How we treat lower-risk myelodysplastic syndromes

Abstract

AbstractLower-risk myelodysplastic syndromes (MDSs) are defined as having low or intermediate 1 risk by the International Prognostic Scoring System and are characterized mainly by anemia in most cases. Supportive care—primarily red blood cell transfusions—remains an important component of their treatment, but exposes patients to insufficient correction of anemia, alloimmunization, and organ iron overload (for which the role of iron chelation remains debated). Treatment aimed at preventing anemia recurrence should therefore be used whenever possible.
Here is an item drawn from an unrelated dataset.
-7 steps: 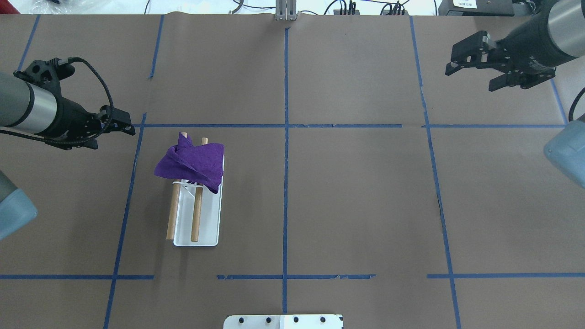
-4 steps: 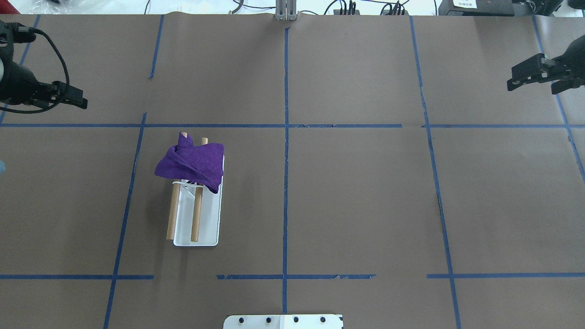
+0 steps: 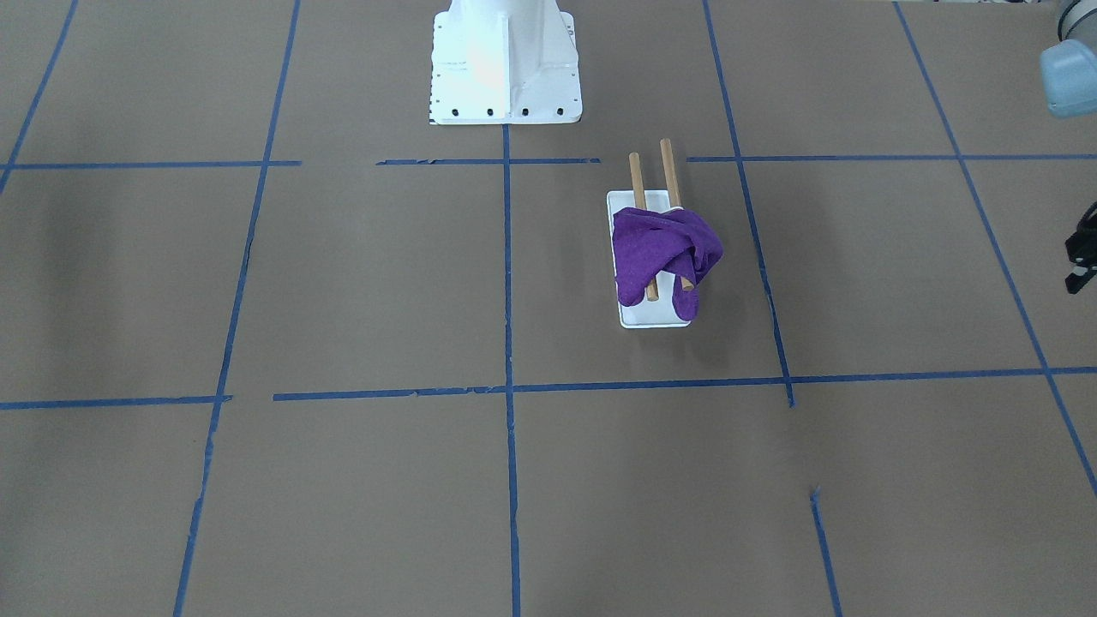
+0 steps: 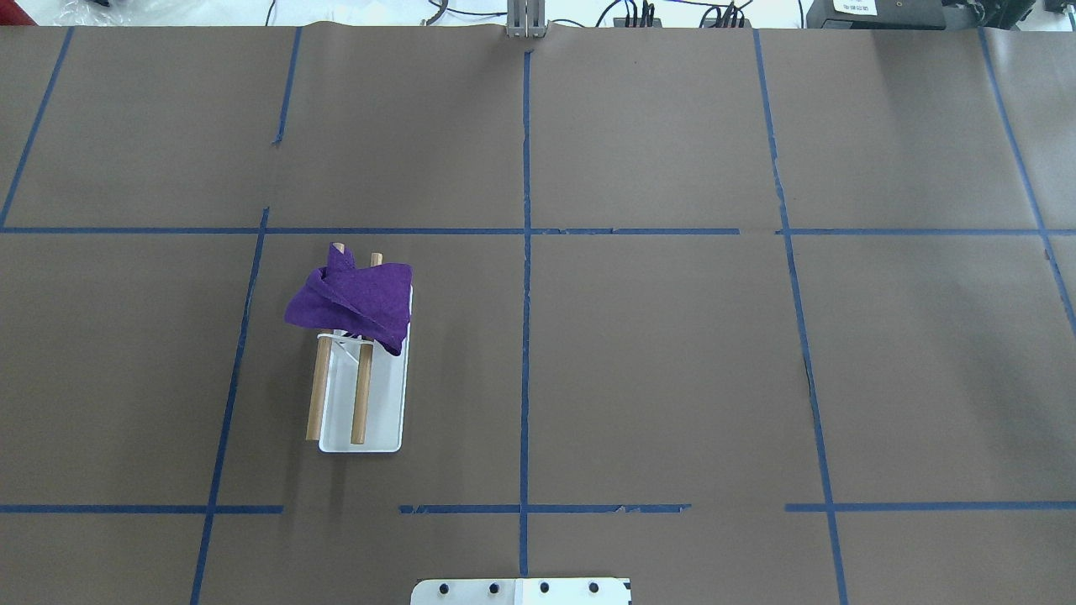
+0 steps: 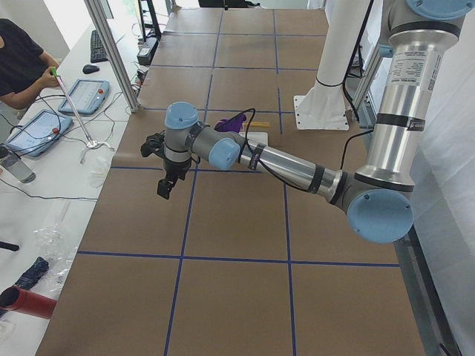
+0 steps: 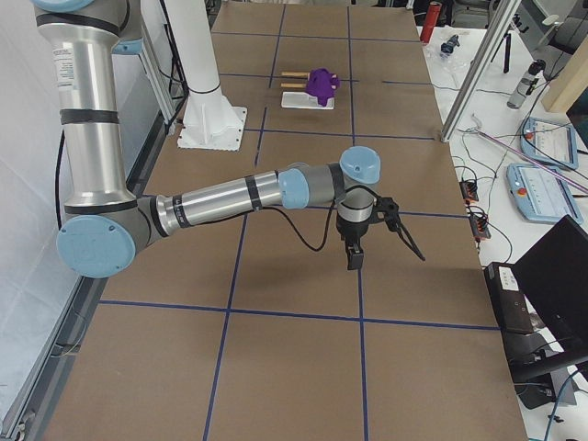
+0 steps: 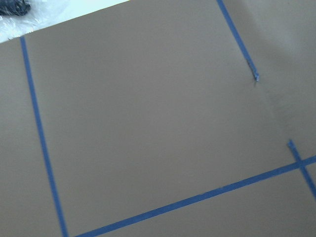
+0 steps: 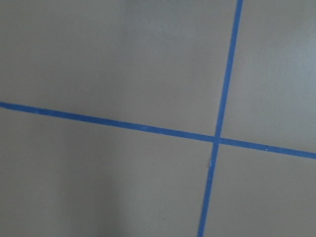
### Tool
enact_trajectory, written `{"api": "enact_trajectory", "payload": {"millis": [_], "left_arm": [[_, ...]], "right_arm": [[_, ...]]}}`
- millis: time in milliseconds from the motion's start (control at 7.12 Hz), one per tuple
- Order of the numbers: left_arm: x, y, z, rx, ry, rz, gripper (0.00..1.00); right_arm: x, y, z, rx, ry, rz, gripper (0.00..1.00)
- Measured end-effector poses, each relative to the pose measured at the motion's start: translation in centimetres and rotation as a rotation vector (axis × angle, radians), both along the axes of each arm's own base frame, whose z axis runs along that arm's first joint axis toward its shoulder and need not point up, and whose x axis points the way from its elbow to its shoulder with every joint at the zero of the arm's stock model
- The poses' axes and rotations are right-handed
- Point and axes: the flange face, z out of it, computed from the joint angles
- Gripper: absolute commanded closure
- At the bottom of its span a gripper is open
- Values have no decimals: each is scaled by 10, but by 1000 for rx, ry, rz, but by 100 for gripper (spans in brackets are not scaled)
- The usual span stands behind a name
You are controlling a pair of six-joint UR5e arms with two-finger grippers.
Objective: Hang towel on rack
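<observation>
The purple towel [image 4: 357,294] lies bunched over the far end of the rack's two brown dowels [image 4: 361,395], and part of it droops toward the white base [image 4: 382,412]. It also shows in the front view [image 3: 660,248] on the rack [image 3: 656,317]. Both grippers are far from it and outside the overhead view. The left gripper [image 5: 163,189] hangs over the table's left end. The right gripper [image 6: 354,257] hangs over the right end. I cannot tell whether either is open or shut. Both wrist views show only brown paper and blue tape.
The white robot pedestal [image 3: 504,60] stands at the table's near edge. A dark part of the left arm's end [image 3: 1082,257] shows at the front view's right edge. A person [image 5: 18,59] and tablets sit beyond the table's far edge, by metal posts [image 5: 111,52].
Both arms have swung outward and left the overhead view, the left to the left, the right to the right. The towel and rack have not moved.
</observation>
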Motion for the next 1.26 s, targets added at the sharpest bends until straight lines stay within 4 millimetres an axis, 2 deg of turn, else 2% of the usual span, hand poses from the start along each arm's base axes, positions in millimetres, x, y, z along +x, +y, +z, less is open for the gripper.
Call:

Erythropoiesis stimulating agents remain the first-line treatment of anemia in most lower-risk MDS without del(5q), whereas anemia of low-risk MDS with del 5q responds to lenalidomide in two-thirds of the cases, but this drug should be used cautiously because profound cytopenias may occur initially. Treatment after failure of those first-line therapies are disappointing overall, with many patients eventually requiring long-term transfusions, but encouraging results have been reported with hypomethylating agents and lenalidomide. Selected patients respond to antithymocyte globulins, and thrombopoietin receptor agonists are under investigation in lower-risk MDS with thrombocytopenia. Some patients, while remaining at a “lower risk” MDS level, have severe cytopenias and/or poor prognostic factors, found using newer prognostic parameters, or resistance to treatment, making them urgent candidates for more intensive approaches, including allogeneic stem cell transplantation.